20. A speech recognition device, the device comprising:

wherein, the identification module includes:

the data acquisition module is used for acquiring first data from the high order of the target data field and acquiring second data from the low order of the target data field;

21. The apparatus of claim 20, wherein the target data field comprises: the first data or the second data.

22. The apparatus of claim 20, wherein the multi-gram model does not include: the initial position of the next layer of grammar with the grammar as the prefix; the identification module comprises:

23. The apparatus of claim 20, wherein the multi-gram model does not include: the rollback weight corresponding to the highest layer grammar.

24. The apparatus of claim 20, wherein the multivariate grammar model comprises: conditional probability of grammar, and/or rollback weight of grammar; the conditional probability of the grammar and/or the data type corresponding to the rollback weight of the grammar comprise: double byte integer.

25. An apparatus for data processing comprising a memory, and one or more programs, wherein the one or more programs are stored in the memory and configured to be executed by one or more processors, the one or more programs comprising instructions for:

26. The apparatus of claim 25, wherein the target data field comprises: the first data or the second data.

27. The device of claim 25, wherein the processor is further configured to execute the one or more programs by one or more processors comprises instructions for:

Determining third data from the data of the multivariate grammar model;

And deleting the third data from the data of the multi-element grammar model.

28. The apparatus of claim 27, wherein the third data comprises: the starting position of the next layer of grammar prefixed by grammar.

29. The apparatus of claim 27, wherein the third data comprises: the rollback weight corresponding to the highest layer grammar.

30. The device of claim 25, wherein the processor is further configured to execute the one or more programs by one or more processors comprises instructions for:

and storing the fourth data according to the data type.

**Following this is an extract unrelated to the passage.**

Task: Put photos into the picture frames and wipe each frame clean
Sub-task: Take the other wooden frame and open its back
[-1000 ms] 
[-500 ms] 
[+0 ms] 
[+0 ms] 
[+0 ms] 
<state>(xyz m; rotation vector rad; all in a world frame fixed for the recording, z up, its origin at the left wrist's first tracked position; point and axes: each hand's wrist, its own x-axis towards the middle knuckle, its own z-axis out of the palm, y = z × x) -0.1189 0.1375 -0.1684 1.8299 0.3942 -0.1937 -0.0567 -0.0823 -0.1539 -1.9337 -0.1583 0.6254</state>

31. The apparatus of claim 30, wherein the fourth data comprises: conditional probability of grammar, and/or rollback weight of grammar; the data types include: double byte integer.

32. An apparatus for speech recognition, comprising a memory, and one or more programs, wherein the one or more programs are stored in the memory and configured to be executed by one or more processors, the one or more programs comprising instructions for:

33. The apparatus of claim 32, wherein the target data field comprises: the first data or the second data.

34. The apparatus of claim 32, wherein the multi-gram model does not include: the initial position of the next layer of grammar with the grammar as the prefix; the speech recognition of the grammar according to the multi-grammar model comprises the following steps:

35. The apparatus of claim 32, wherein the multi-gram model does not include: the rollback weight corresponding to the highest layer grammar.

36. The apparatus of claim 32, wherein the multivariate grammar model comprises: conditional probability of grammar, and/or rollback weight of grammar; the conditional probability of the grammar and/or the data type corresponding to the rollback weight of the grammar comprise: double byte integer.

37. A machine readable medium having instructions stored thereon, which when executed by one or more processors, cause an apparatus to perform the data processing method of one or more of claims 1 to 7.

38. A machine readable medium having instructions stored thereon, which when executed by one or more processors, cause an apparatus to perform the speech recognition method of one or more of claims 8 to 12.